• _WHAT NEEDS TO BE DONE_: With pictures left out, output exactly the lines of the listing below from the line that has "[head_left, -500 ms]" to the line that has "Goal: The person", both lines kept.

• _DATASET SECTION_:
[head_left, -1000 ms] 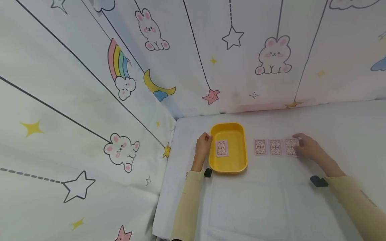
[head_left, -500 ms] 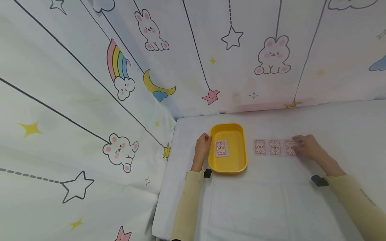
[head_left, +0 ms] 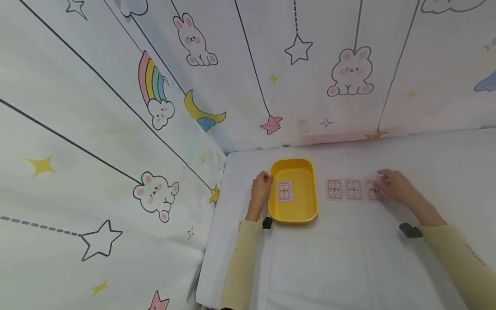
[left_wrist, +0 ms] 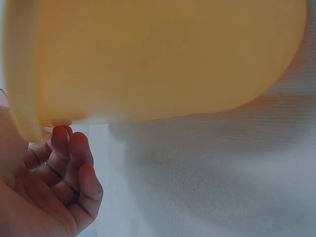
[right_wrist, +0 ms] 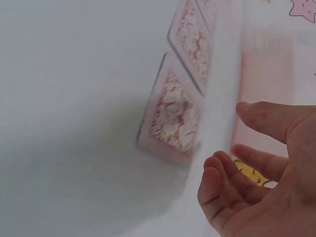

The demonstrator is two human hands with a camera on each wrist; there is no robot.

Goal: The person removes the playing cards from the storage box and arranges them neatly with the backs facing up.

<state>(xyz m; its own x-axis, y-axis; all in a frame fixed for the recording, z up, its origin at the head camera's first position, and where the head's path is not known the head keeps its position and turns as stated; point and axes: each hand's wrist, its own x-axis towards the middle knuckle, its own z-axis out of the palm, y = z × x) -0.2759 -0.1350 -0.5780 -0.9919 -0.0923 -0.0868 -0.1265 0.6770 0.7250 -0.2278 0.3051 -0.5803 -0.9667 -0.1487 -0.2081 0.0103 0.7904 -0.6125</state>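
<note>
My left hand grips the left rim of a yellow plastic tray. In the left wrist view, curled fingers of the hand meet the edge of the tray, whose outside fills the top. One patterned playing card lies face down inside the tray. To the tray's right is a row of face-down cards: a left card, a middle card and a right card. Over the right card's edge hovers my right hand; in the right wrist view its fingers are loosely bent, apart from the card.
A white cloth covers the table. Behind it hangs a printed curtain with rabbits and stars, and another printed panel stands along the left. Dark wrist devices sit at both cuffs.
My right hand has lifted off the right card and shifted slightly right and away, its fingers loosening. The left hand and the tray stay put; the cards hardly differ.
</note>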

• _SOLUTION TO THE PROBLEM_:
[head_left, -500 ms] 
[head_left, +0 ms] 
[left_wrist, +0 ms] 
[right_wrist, +0 ms] 

The demonstrator is two human hands with a camera on each wrist; there is no robot.

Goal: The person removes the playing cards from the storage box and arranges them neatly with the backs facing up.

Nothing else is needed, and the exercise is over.